Interestingly, this may also explain why J.J. Abrams chose Boyega, whose "ugliness" has been commented on by many, rather than a more "palatable" Black actor. The most significant thing about Boyega is that he actually looks like how a Black person looks.

Rather than evidence of how "nice" and post-racial the West has become, the new Star Wars casting of a Black actor in a lead-role and Boyega in particular, is therefore yet further proof of how polarized and circumscribed the multicultural West is by race.

Intergalactic Pussy Pass

But there is yet a further reason for J.J. Abram’s diversification of the movie franchise. This one also cuts to the heart of one of the key aspects of science fiction, namely its ability to make an audience forgiving of a poor or shoddy story.

A lens to see the bigger picture.
Ideally sci-fi can be used as a hypothetical cultural space to explore interesting ideas or notions. This is the highest level of science fiction and the one with the greatest utility for our species and culture: "What if...?" etc.

Classic examples would include movies like The Time Machine, Solaris, Planet Of The Apes, Soylent Green, and Blade Runner.

Beneath this level, science fiction can also serve as a vehicle for recasting stories and myths from our past. The 1956 movie Forbidden Planet is essentially Shakespeare’s Tempest in space, with Robby the Robot in the role of Caliban.

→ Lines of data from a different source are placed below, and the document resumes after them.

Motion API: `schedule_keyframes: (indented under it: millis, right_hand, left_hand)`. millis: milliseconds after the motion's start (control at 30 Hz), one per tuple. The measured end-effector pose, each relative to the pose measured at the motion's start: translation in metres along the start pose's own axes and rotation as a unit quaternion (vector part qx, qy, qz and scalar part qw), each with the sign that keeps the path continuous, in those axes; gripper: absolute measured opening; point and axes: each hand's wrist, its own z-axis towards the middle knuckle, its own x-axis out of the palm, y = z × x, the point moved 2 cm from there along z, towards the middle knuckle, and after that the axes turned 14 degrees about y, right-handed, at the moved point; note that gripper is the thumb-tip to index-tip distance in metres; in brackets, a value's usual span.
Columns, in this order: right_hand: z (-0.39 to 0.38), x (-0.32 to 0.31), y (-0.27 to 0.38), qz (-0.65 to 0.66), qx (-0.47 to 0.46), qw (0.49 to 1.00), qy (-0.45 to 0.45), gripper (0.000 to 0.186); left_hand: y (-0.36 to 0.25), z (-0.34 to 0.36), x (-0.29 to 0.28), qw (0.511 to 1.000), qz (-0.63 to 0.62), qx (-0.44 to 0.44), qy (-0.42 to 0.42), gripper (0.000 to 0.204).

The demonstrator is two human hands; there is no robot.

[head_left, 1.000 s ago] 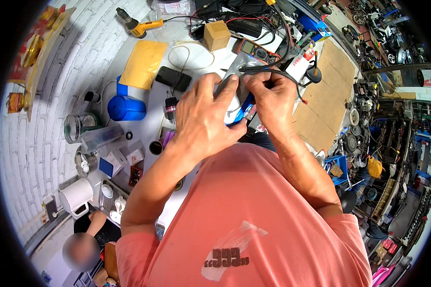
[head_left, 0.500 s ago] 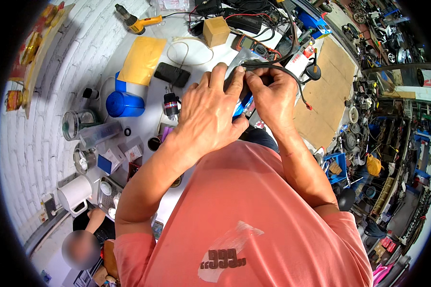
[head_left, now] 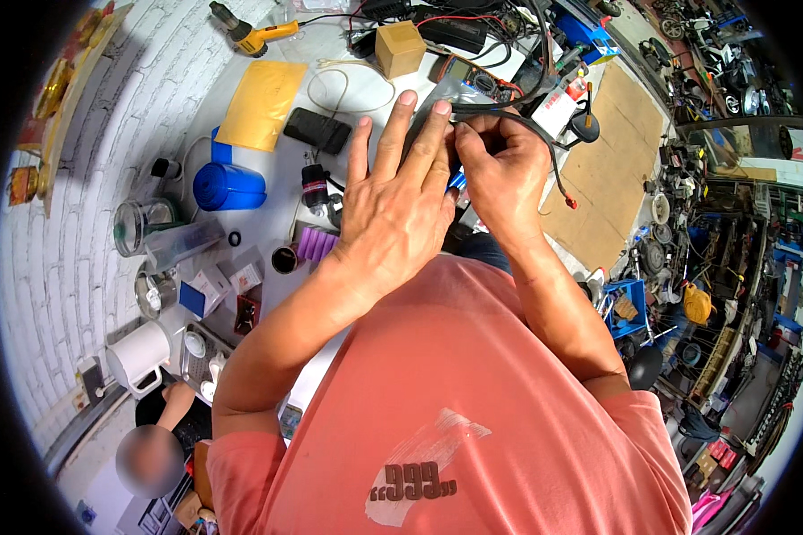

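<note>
Left hand (head_left: pixel 393 209): raised over the counter (head_left: pixel 268 178), back of the hand toward the camera, fingers spread and stretched upward; fingertips (head_left: pixel 439 109) rest on a clear plastic bag (head_left: pixel 446 94) and on the black cable (head_left: pixel 509 116). Whether its grip closes on anything cannot be told, since the palm side is hidden.
Right hand (head_left: pixel 501 174): just beside the left hand, touching it at the fingers; grip narrow, thumb and forefinger pinched on the black cable.
Black cable: held up between both hands, above the middle of the counter; it arcs from the fingertips to the right and drops past the right hand to a small red end (head_left: pixel 575 204).
Blue piece (head_left: pixel 456 181): a small bit of blue shows in the gap between the two hands; what it is cannot be told.
Near the left hand: a purple ribbed block (head_left: pixel 315 242) and a small dark cup (head_left: pixel 285 259) by the wrist, a dark bottle with a red band (head_left: pixel 314 185) a little farther up.
Left part of counter: blue roll (head_left: pixel 229 186), clear jar (head_left: pixel 138 225), white kettle (head_left: pixel 140 357).
Far part of counter: yellow envelope (head_left: pixel 260 105), flat black case (head_left: pixel 317 130), small cardboard box (head_left: pixel 400 48), yellow power tool (head_left: pixel 250 32), a tester with red and black leads (head_left: pixel 473 80).
Right of hands: brown cardboard sheet (head_left: pixel 611 169).
Lower left: another person (head_left: pixel 165 428) below counter level, well apart from the hands.
</note>
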Motion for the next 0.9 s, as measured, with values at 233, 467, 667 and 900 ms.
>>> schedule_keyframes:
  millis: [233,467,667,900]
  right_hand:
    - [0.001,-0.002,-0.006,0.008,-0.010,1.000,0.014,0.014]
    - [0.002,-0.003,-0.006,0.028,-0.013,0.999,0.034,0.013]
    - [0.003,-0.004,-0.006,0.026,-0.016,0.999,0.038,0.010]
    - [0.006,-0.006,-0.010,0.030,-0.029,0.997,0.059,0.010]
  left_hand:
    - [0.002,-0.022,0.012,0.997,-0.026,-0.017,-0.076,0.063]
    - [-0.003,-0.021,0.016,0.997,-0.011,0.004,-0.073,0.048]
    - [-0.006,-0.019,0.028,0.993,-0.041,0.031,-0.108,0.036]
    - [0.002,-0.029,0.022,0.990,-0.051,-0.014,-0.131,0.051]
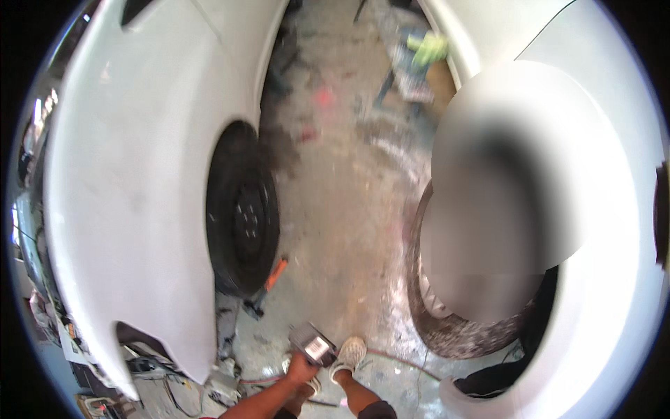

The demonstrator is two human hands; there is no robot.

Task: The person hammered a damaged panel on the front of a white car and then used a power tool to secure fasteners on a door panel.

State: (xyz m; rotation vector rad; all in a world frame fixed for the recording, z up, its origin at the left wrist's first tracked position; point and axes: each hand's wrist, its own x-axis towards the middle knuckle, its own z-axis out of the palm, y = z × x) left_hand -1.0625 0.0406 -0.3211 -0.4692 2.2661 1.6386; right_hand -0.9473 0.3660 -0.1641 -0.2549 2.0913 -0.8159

The 2001 movie A.I., originally a project conceived by Stanley Kubrick and birthed by Steven Spielberg, would have been Pygmalion if Kubrick had seen it to completion. In the event, under the direction of Steven Spielberg, it is more like an electronic version of Pinocchio.

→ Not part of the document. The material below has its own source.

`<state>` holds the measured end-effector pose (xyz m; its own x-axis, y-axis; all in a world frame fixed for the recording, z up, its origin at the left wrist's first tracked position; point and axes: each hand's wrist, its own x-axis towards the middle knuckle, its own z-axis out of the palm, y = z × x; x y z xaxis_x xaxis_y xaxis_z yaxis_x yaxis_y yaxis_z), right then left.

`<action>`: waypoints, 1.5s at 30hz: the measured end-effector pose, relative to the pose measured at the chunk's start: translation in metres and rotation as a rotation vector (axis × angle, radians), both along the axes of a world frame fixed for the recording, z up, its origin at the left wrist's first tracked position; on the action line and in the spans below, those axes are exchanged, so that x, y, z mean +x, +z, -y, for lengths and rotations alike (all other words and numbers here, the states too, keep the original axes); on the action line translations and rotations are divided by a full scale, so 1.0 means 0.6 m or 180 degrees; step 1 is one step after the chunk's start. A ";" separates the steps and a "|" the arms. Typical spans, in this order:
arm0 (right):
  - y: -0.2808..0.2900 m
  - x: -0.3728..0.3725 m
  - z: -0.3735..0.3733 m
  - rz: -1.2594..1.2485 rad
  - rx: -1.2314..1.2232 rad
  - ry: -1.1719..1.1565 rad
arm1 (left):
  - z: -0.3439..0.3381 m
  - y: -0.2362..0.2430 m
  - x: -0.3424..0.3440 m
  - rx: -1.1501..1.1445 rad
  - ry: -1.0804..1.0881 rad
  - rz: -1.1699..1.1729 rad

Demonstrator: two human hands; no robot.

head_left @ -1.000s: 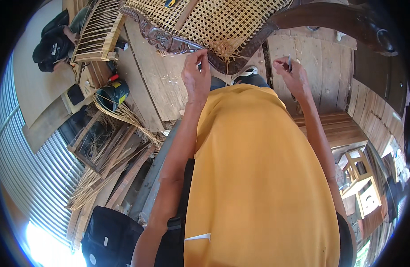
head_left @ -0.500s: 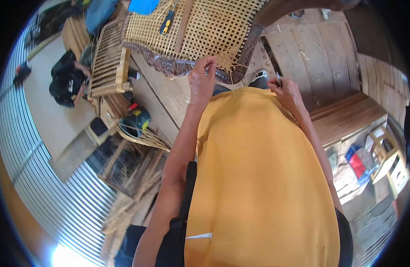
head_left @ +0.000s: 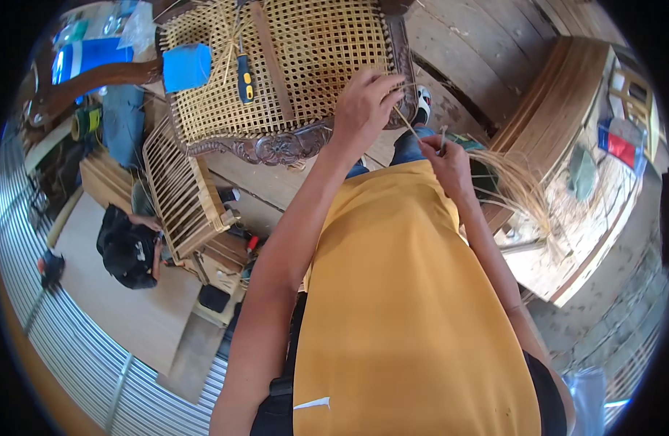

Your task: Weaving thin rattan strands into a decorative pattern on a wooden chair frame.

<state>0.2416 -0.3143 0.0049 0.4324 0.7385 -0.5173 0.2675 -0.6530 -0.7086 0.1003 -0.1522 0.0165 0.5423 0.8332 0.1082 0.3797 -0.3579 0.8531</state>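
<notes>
My left hand [head_left: 367, 105] is raised over the near right part of a woven cane seat [head_left: 320, 54] in a carved dark wood frame. Its fingers are pinched on a thin cane strand [head_left: 406, 120], which runs down toward my right hand [head_left: 451, 167]. The right fingers are closed at the strand's lower end, just above my apron. A small dark item shows between them, too small to name. On the seat lie a yellow-and-black handled screwdriver [head_left: 245, 80], a flat wooden strip [head_left: 273, 62] and a blue piece [head_left: 187, 67].
Loose cane strands [head_left: 520, 190] spread over a wooden bench [head_left: 545, 109] at right. A slatted wooden frame [head_left: 180, 190] stands at left, beside a person [head_left: 127, 247] in dark clothes at a pale board [head_left: 124, 312]. Wooden planks make up the floor [head_left: 465, 43].
The view has shifted, bringing the bundle of strands at right into sight. My hands are closer together, and a strand now shows between them.
</notes>
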 end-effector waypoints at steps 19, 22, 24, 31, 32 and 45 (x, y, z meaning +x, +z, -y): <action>0.039 0.010 -0.126 0.1208 0.1533 0.0785 | -0.017 -0.029 -0.019 -0.0856 -0.0025 0.0275; 0.024 0.046 -0.175 0.1742 0.1510 0.2101 | 0.000 -0.027 -0.018 -0.0353 0.0072 0.0356; 0.028 0.062 -0.194 0.1781 0.1500 0.2450 | 0.009 -0.019 -0.014 -0.0063 0.0221 0.0269; 0.047 0.086 -0.238 0.1773 0.1879 0.3523 | 0.009 -0.035 -0.012 -0.0406 0.0418 0.0676; 0.050 0.086 -0.239 0.1762 0.1880 0.3585 | 0.008 -0.039 -0.013 -0.0414 0.0476 0.0691; 0.059 0.104 -0.264 0.1413 0.1796 0.3998 | 0.005 -0.032 -0.012 -0.0954 0.0539 0.0798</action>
<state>0.3039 -0.1559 0.0401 -0.5984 0.8005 -0.0322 0.7053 0.5073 -0.4951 0.0932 -0.1554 -0.0025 0.3829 0.9229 -0.0413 0.1794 -0.0305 0.9833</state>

Beneath this level, sci-fi just becomes a get-out-of-jail-free card, a means of explaining away or ignoring shoddy concepts and poor plot lines. Characters that should be dead can reappear because of death-defying technology, awkward events can be ignored because they only happened in a "parallel reality," and plot lines can twist in any way the writers and directors want because of technological quirks that the audience has no wish to have explained – effectively "magical powers."

Star Wars seems to partake of all three of these sci-fi levels, although mainly the second and third layers. Its initial concept – a sword in the stone, dungeons and dragons narrative grafted onto a political parable of power corrupting, with a little Greek tragedy thrown in – had strong retro elements. But the longevity of the franchise threw up lots of awkward story lines and absurdities that needed to be skimmed over, ignored, or detoured around in a way that would be unforgivable in a more realist and Earthbound genre. Sci-fi, by contrast, allows a much more tolerant attitude to any and all abuses of artistic unity and violations of credibility. Over many years, these have accumulated in Star Wars, and with the latest movie they have reached toxic levels.

It figures!
This also suggests why the movie has moved so strongly towards Black and female characters. Just as sci-fi induces a much more tolerant and forgiving attitude towards fictive deformities, so the same can be said for Black and female characters.

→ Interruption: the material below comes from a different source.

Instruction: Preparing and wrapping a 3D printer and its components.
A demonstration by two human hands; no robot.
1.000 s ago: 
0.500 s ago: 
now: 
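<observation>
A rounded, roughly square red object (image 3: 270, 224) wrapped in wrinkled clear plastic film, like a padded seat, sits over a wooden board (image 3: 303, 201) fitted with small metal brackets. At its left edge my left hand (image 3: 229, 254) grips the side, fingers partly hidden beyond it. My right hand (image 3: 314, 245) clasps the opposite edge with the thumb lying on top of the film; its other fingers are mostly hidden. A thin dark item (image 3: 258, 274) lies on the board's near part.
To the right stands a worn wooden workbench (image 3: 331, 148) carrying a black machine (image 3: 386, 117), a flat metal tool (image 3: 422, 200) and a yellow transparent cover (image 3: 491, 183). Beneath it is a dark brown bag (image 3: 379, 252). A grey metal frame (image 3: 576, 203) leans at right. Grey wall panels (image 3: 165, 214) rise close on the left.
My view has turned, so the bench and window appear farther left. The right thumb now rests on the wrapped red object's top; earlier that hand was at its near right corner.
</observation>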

Due to gender and racial asymmetry – the essential fact that Blacks and females achieve much less than Whites and males – and our unfortunately egalitarian culture, we have got used to holding Blacks and females to a much lower standard than Whites and males. What we would question or sneer at as outlandish or absurd if acted by a White male character, will be less questioned if the actors are Black or female – another version of the old pussy pass.

This suggests that J.J. Abraham’s decision to racially and sexually recast the leads for this reboot may not have been about promoting miscegenation and White genocide as many fear, but might have been mainly motivated by the need to get people to cut him a bit of slack for the deformities of a franchise that was never that great to begin with, and which is still being used to sell cheap plastic toys well beyond its sell-by date.